Using Music to Explore Shakespeare's Characters
Music provides a perfect vehicle to help draw students into Shakespeare's plays. In this unit, students will look at how music is used specifically within the plays to develop characters and themes and to advance the plot.
This unit is particularly useful with students who are aural learners, and students who have difficulty with Shakespeare’s language. By understanding characterization and themes through music, students will be able to apply their knowledge to analysis and performance of text.
Sculptures of the Seven Ages
This lesson introduces a kinesthetic method for deepening reading comprehension. This technique can be used with any soliloquy that is more descriptive (image-rich) than discursive (idea-rich); in fact, it works well with most poetry. It uses collaborative learning and is fun, but also requires students to think through the specific meanings of the lines.
Playing the Fool
While students are accustomed to watching comedic films and television shows, analyzing humor in Shakespeare’s text is another matter. In this lesson, students will take a scene from As You Like It and examine it for its comedic appeal.

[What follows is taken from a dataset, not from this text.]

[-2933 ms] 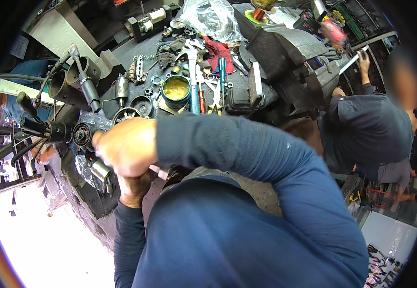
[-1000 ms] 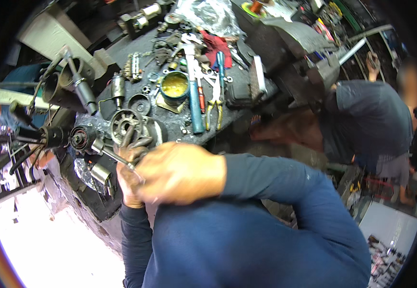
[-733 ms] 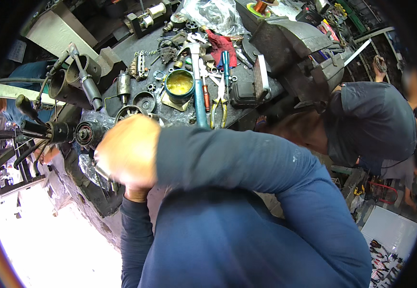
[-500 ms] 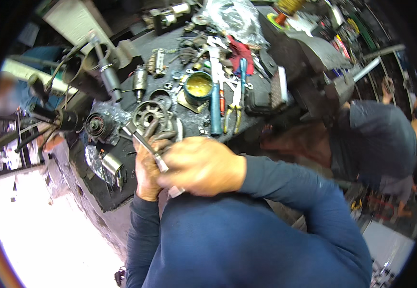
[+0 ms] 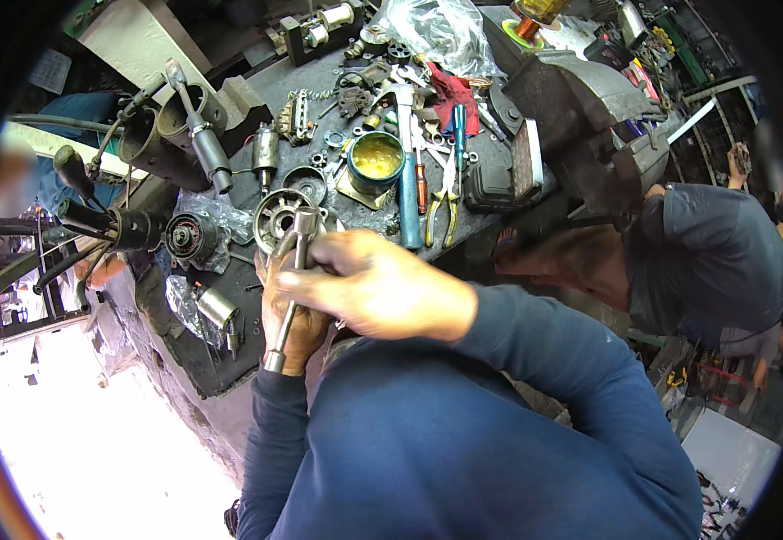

The Folger edition of As You Like It includes facing-page notes and illustrations throughout the play; background information on the play, Shakespeare's life, theater, and times; notes on unfamiliar language, or words that meant something different in Shakespeare's day; and a scholarly assessment of the play in light of today's interests and concerns.
Seeing Shakespeare performed, or performing Shakespeare, can help students feel confident reading and understanding Shakespeare's language. To see performance-based education strategies for your classroom, check out our clips on YouTube here.
The characters in As You Like It are known for their conversational brilliance. They carry on witty dialogue with each other, changing conversational partners throughout the play. They exchange puns and metaphors most commonly, and philosophically debate many aspects of their modern life: falling in love, country life, and growing old to name a few.
For many students today, reading Shakespeare's language can be a challenge. Things to pay attention to in As You Like It:
- unfamiliar words or words whose meanings have changed
- unfamiliar word order
Folger Editions contain notes on unfamiliar words, or words whose meanings have changed since Shakespeare's day. In As You Like It Shakespeare often uses sentence structures that separate words that normally appear together. This is often done to create a particular speech rhythm, or emphasize a certain word.
Songs play a large part in As You Like It, featured more in this play than in any other. They don't necessarily move the action forward, but provide levity, a passage of time, or highlight the setting of the action.
The most famous of the songs in this play is 'It Was a Lover and his Lass," which ends the play "with a hey and a ho and a hey nonny no" - a merry jig. We still know the music and lyrics for this as they were published in Thomas Morley’s First Book of Ayres in 1600. The only copy of this book still in existence today is in the Folger Shakespeare Library, and can be viewed in our Digital Image Collection.
About the Play
As You Like It was first printed in the First Folio of Shakespeare’s plays in 1623.